Then please tell me how your system goes after that. Normally it should not crash and it should not flush your logs all the time.
[23 Jan 2004 9:17] Chris Waskowich
Well, I commented out the sql_print_error line you noted (I'm still on 4.0.17). and them compiled 
with debug and added the debug line to the my.cnf file.  I did not, however, comment out the (void) 
sigaddset(&set,SIGHUP); line.  I wanted to run it without this fix, so I could get a trace.  However, 
when I run it, it still bails out, however, it seems to get a little further along.  I've uploaded the 
trace file to the FTP site.  The name of the file is 'chris-waskowich-20040123a-mysqld.trace.gz'
[23 Jan 2004 14:22] Chris Waskowich
I did another test.  This time I made the the two changes, i.e., commenting out the two lines:

(void) sigaddset(&set,SIGHUP);
sql_print_error("Warning: Setting lower_case_table_names=1 becasue file system %s is case 
insensitve", mysql_real_data_home);

It also bailed immediately after running.  I've uploaded the trace file to the FTP server and its name 
is 'chris-waskowich-20040123b-mysqld.trace.gz'.
[24 Jan 2004 4:18] Guilhem Bichot
Hi Chris,
Looking at your latest debug trace file, I see:
T@3    : | >connect_to_master
T@3    : | | >mc_mysql_connect
T@3    : | | | enter: host: database.ampcast.com  db: (Null)  user: repl  connect_time_out: 30  read_timeout:
T@3    : | | | info: Server name: 'database.ampcast.com'.  TCP sock: 3306
T@3    : | | | >thr_alarm
T@3    : | | | | enter: thread: T@3  sec: 30
T@3    : | | | | info: reschedule
T@2    : | info: Got signal: 3  abort_loop: 0
T@4    : >kill_server
T@4    : | >sql_print_error
T@4    : | | error: /usr/local/mysql/libexec/mysqld: Normal shutdown

connect_to_master() is called by the I/O slave thread to connect to the master (when replication is starting); it immediately triggers (but why??) a signal 3 (SIGQUIT!!) to be sent to mysqld; and logically the signal handler reacts by calling kill_server() to make mysqld terminate.
So it looks like connecting to the master has the consequence of SIGQUIT being sent.
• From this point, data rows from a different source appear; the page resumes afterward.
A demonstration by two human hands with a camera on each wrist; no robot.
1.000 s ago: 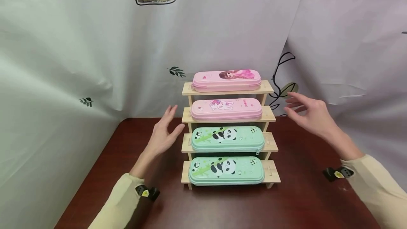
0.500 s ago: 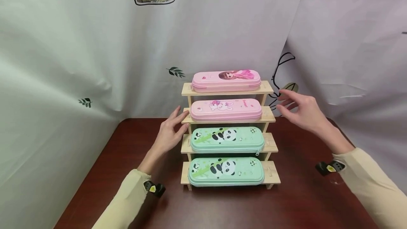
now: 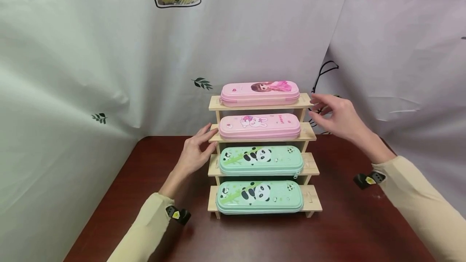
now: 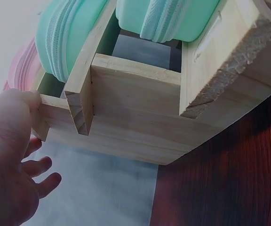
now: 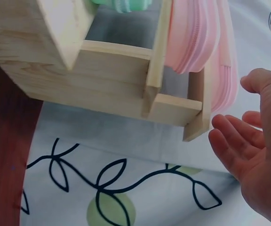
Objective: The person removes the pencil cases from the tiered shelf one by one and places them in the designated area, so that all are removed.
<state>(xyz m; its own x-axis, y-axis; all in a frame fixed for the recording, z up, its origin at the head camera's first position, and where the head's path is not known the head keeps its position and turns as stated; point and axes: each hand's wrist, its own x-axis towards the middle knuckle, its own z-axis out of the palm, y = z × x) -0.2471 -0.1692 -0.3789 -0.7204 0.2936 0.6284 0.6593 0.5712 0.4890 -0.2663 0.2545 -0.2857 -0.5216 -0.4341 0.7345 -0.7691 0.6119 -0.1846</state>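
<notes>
A four-tier wooden stand (image 3: 311, 199) bears a hard zippered pencil case on each step. From the top come a pink doll case (image 3: 240, 94), a pink rabbit case (image 3: 233, 126), a green panda case (image 3: 284, 161) and another green panda case (image 3: 280, 197). My left hand (image 3: 195, 153) has its fingertips at the left end of the second step from the top; the left wrist view shows loosely spread fingers (image 4: 48, 186) beside the stand. By the right end of the top step is my right hand (image 3: 340, 116), fingers bent loosely, nothing in them.
The stand rests on a dark red-brown table (image 3: 291, 237). Behind and to the left hangs a pale cloth (image 3: 116, 51) printed with leaves and a plant jar. Each wrist wears a small black camera, with cream sleeves behind.
My left hand has moved up and right to the stand's left side, then stayed there. My right hand has come left and slightly up towards the top step. The cases have not moved.
</notes>
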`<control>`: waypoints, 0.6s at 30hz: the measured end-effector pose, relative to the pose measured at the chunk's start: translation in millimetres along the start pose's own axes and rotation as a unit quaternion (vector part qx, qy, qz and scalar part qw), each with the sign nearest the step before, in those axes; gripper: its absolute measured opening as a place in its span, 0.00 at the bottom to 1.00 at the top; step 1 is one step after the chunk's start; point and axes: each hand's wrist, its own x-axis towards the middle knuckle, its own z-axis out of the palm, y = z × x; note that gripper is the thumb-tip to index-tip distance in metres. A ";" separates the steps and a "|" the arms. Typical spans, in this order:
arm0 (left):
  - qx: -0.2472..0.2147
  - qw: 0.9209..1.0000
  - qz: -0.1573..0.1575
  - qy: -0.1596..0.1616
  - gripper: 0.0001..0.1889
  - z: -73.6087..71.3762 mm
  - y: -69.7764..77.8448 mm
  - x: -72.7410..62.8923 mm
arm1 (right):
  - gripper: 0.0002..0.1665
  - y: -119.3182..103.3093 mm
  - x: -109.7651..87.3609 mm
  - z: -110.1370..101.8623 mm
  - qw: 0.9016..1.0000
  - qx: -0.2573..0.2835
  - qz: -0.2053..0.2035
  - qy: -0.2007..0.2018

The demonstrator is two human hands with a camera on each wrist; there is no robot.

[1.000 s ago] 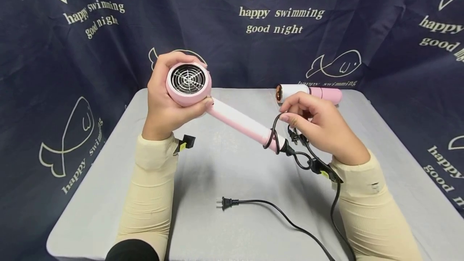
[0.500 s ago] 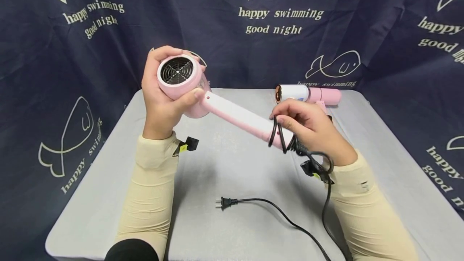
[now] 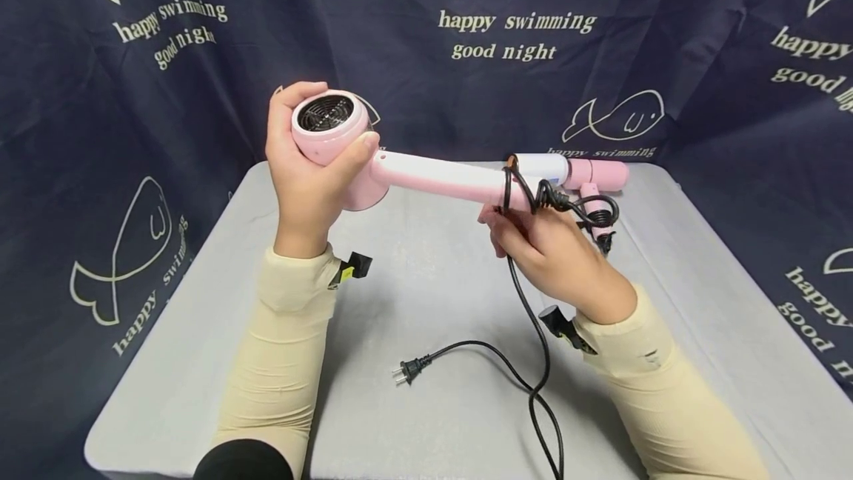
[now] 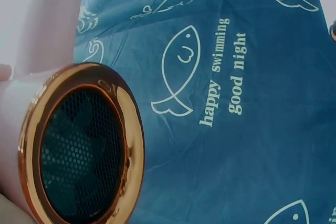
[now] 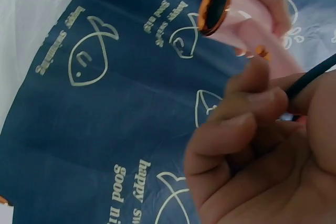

Before, when you had not commented the sigaddset(), you did not get SIGQUIT but SIGHUP instead. So I wonder if the signals really exist in this bug, or if it's just the MySQL signal handler doing crazy things. Or the signals are really sent but randomly...
The fact that this happens when opening a connection is consistent with tests I have run on other machines.
To sum up, this is becoming crazier and crazier.
We talked to our contact at Apple but he was not aware of signal problems in Mac OS X 10.3.
We have seen problems too with suspending/resuming MySQL on Mac OS X (Ctrl-Z).
I think I have asked you all possible tests and you did them, thanks a lot!!
Now we at MySQL have to debug all this thoroughly, it may take some time.
Until then, the only workaround I see for you now is to disable SIGQUIT catching too.
In the code below (mysqld.cc), comment the "case SIGQUIT"). The problem if you disable SIGTERM is that you won't be able to shutdown mysqld anymore (unless you use kill -SIGKILL but that would certainly corrupt your slave's data, so don't do that). We can just hope that SIGTERM is not sent everytime there is a connection. So please let me know if disabling SIGHUP and SIGQUIT leads to finally hide the problem or not.
    switch (sig) {
    case SIGTERM:
    case SIGQUIT:
    case SIGKILL:
      sql_print_error("Got signal %d to shutdown mysqld",sig);
      DBUG_PRINT("info",("Got signal: %d  abort_loop: %d",sig,abort_loop));
      if (!abort_loop)
	abort_loop=1;				// mark abort for threads
	pthread_t tmp;
	if (!(opt_specialflag & SPECIAL_NO_PRIOR))
	if (pthread_create(&tmp,&connection_attrib, kill_server_thread,
			   (void*) sig))
	  sql_print_error("Error: Can't create thread to kill server");
	kill_server((void*) sig);	// MIT THREAD has a alarm thread
[25 Jan 2004 19:17] Chris Waskowich
Modified sql/mysqld.cc source file for mysql-4.0.17 and Mac OS X 10.3.x

Attachment: mysqld.cc (, text), 178.75 KiB.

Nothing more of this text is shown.